Private Locations enable scanning of applications that are not accessible from the public internet. The Escape Repeater agent establishes an outbound connection from the private network to the Escape platform, allowing bidirectional communication for scan execution.

Private Location Architecture

  • Repeater Agent: Lightweight agent deployed within the private network
  • Outbound Connection: HTTPS tunnel initiated from the private network to Escape infrastructure
  • Request Proxying: Scanner requests are transmitted through the established tunnel to internal applications
  • Response Transmission: Application responses are returned through the tunnel for analysis

Configuring Private Locations

For New Applications (Dashboard)

When creating an application through the Escape dashboard:

  1. Navigate to the application creation workflow
  2. In the Network section, select a previously configured Private Location from the dropdown
  3. Proceed with standard application configuration (URL, authentication, scan settings)

Private Location selection is independent of application type (WebApp DAST or API DAST).

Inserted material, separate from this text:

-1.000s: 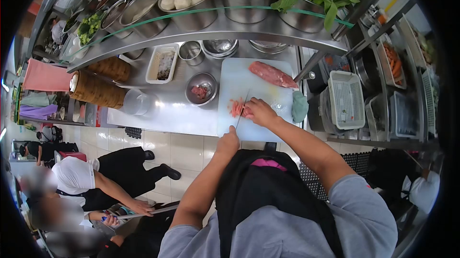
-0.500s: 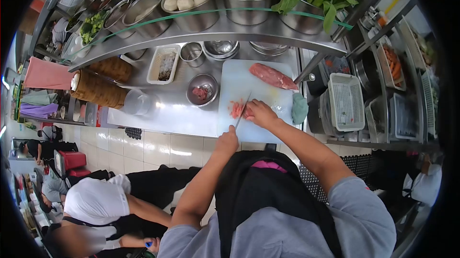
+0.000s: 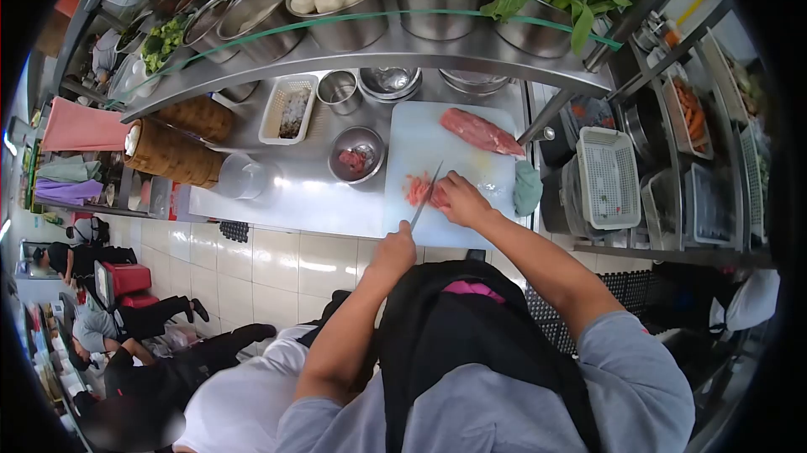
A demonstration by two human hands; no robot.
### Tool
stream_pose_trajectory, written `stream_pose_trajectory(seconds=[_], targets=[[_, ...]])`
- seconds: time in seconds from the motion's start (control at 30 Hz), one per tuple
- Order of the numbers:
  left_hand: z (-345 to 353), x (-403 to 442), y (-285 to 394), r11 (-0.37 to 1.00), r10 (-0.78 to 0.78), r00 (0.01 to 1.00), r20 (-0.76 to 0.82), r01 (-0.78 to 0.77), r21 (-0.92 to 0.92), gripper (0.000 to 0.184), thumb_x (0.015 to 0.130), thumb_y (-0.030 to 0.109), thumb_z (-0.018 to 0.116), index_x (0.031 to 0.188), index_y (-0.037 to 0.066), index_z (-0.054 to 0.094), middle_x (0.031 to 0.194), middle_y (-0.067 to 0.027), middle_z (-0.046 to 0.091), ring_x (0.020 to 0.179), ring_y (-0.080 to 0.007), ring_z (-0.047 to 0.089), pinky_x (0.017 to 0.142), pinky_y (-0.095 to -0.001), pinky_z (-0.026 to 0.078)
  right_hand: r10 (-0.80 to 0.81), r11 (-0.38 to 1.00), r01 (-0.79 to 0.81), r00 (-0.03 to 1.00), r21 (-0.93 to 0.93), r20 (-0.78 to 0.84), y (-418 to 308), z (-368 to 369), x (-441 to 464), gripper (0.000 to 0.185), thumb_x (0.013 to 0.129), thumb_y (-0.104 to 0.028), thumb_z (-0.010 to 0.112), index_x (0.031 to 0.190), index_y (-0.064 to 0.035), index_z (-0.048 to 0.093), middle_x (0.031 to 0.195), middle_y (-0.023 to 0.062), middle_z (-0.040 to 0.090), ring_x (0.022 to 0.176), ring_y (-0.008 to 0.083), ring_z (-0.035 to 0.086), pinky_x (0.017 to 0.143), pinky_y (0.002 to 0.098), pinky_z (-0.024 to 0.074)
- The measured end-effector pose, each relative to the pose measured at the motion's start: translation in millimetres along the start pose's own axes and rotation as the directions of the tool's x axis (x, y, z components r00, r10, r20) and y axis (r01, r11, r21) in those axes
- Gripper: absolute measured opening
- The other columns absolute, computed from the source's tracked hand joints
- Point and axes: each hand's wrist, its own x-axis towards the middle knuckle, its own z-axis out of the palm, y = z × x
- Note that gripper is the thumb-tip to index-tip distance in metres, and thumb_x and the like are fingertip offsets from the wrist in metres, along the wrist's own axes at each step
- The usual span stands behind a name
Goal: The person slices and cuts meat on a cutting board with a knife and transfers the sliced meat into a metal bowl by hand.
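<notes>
My left hand (image 3: 395, 250) is wrapped round the handle of a kitchen knife (image 3: 426, 201), its blade pointing away from me across the white cutting board (image 3: 403, 134). On the blade's right side, my right hand (image 3: 461, 199) presses a small piece of raw meat (image 3: 439, 196) to the board, fingers bent close to the blade. Small cut bits of meat (image 3: 415, 188) lie just left of the knife. Farther back on the board rests a large raw meat piece (image 3: 479, 131). A green cloth (image 3: 527, 187) sits at the board's right edge.
A steel bowl with meat (image 3: 356, 155) stands left of the board, near a white basket (image 3: 288, 110) and a steel cup (image 3: 339, 92). Overhead, a steel shelf (image 3: 370, 66) carries pots of food. Another person in a white shirt (image 3: 244, 394) is close behind my left side.
The person in white has moved right, closer behind my left arm. My hands, the knife and the meat stay in nearly the same place.
</notes>
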Motion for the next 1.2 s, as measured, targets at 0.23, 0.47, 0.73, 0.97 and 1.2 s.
stream_pose_trajectory(seconds=[0.23,0.47,0.73,0.97,1.2], targets=[[38.3,1.4,1.1,0.998,-0.008,0.999,0.052,0.011,-0.055,0.021,0.101,0.013,0.049,0.115,-0.003,0.046,0.09,-0.0386,0.07,0.088,-0.0582,0.07,0.081,-0.0656,0.056,0.057,0.997,-0.057,0.998,0.046,0.004,0.2,4.9,0.4,0.047,0.075,-0.008,0.081,0.115,-0.0019,0.057,0.116,0.0196,0.058,0.113,0.0418,0.061,0.098,0.0485,0.0526],[22.5,21.5,-9.7,1.0,0.027,1.0,-0.016,-0.027,-0.01,0.019,0.1,0.011,0.047,0.113,-0.004,0.046,0.085,-0.0385,0.069,0.085,-0.058,0.07,0.08,-0.0652,0.057,0.042,0.998,-0.041,0.999,0.05,-0.016,0.1,4.6,-0.7,0.048,0.075,-0.008,0.082,0.116,-0.0016,0.057,0.118,0.0197,0.059,0.113,0.041,0.062,0.097,0.0474,0.0535],[25.3,-10.7,0.9,1.0,0.019,0.998,0.063,-0.019,0.004,0.019,0.101,0.012,0.047,0.112,-0.004,0.045,0.085,-0.0391,0.069,0.084,-0.0586,0.069,0.077,-0.0643,0.057,0.086,0.994,-0.085,0.996,0.069,-0.02,0.0,7.5,-4.2,0.053,0.076,-0.009,0.082,0.122,-0.001,0.057,0.12,0.0199,0.06,0.115,0.0396,0.063,0.099,0.0462,0.0541],[52.7,19.4,-8.8,0.998,0.041,0.998,-0.048,-0.044,-0.055,0.018,0.101,0.01,0.048,0.111,-0.004,0.044,0.084,-0.0401,0.068,0.085,-0.058,0.069,0.076,-0.0645,0.057,0.084,0.995,-0.082,0.996,0.05,-0.031,-1.1,5.5,-5.1,0.052,0.075,-0.009,0.083,0.12,-0.001,0.057,0.119,0.0193,0.06,0.113,0.0391,0.063,0.097,0.0463,0.0555],[-15.2,-25.5,14.0,0.998,0.02,0.998,0.06,-0.024,0.058,0.016,0.098,0.007,0.048,0.111,-0.003,0.046,0.086,-0.0371,0.07,0.086,-0.0555,0.071,0.077,-0.063,0.058,0.086,0.993,-0.077,0.991,0.089,-0.105,5.6,15.2,-9.7,0.042,0.076,-0.01,0.083,0.11,-0.0022,0.06,0.111,0.0177,0.06,0.106,0.04,0.064,0.092,0.0474,0.0553]])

For New Applications (Public API)

Applications with Private Location assignments can be created programmatically through the Public API. Refer to the Public API Documentation for endpoint specifications and request schemas.

For Existing Applications

To configure an existing application for internal scanning:

  1. Navigate to the application's settings in the Escape dashboard
  2. Access the Advanced Settings section
  3. Select the Network tab
  4. Choose a Private Location from the available options
  5. Save the configuration

Subsequent scans will utilize the selected Private Location for network connectivity.

Private Location Management

Private Locations must be configured and registered before they can be assigned to applications. Configuration and management of Private Locations is performed through the Organization Settings - Private Locations interface.

Prerequisites:

  • Repeater agent deployment within the target network
  • Network egress rules permitting HTTPS connections to Escape infrastructure
  • Appropriate DNS resolution for Escape platform endpoints
  • Sufficient agent resources for concurrent scan execution

Security Considerations

Network Isolation

Private Location deployments maintain network isolation boundaries. The Repeater agent does not expose inbound network services and operates exclusively through outbound HTTPS connections.

Authentication Layering

Scanner identification headers complement, but do not replace, application-level authentication mechanisms. Both scanner identification and user authentication credentials should be configured for comprehensive testing.

Token Rotation

Organization identifier tokens should be periodically rotated as part of security hygiene practices. Token rotation requires coordinated updates to:

  • WAF allowlist configurations
  • Server-side identification logic
  • Monitoring exemption rules

Applicable Scan Types

The capabilities described in this document apply equally to:

  • WebApp DAST: Browser-based scanning of web applications and Single Page Applications (SPAs)
  • API DAST: Direct HTTP-based testing of REST APIs, GraphQL APIs, and other API architectures

Configuration syntax and private location behavior remain consistent across scan types.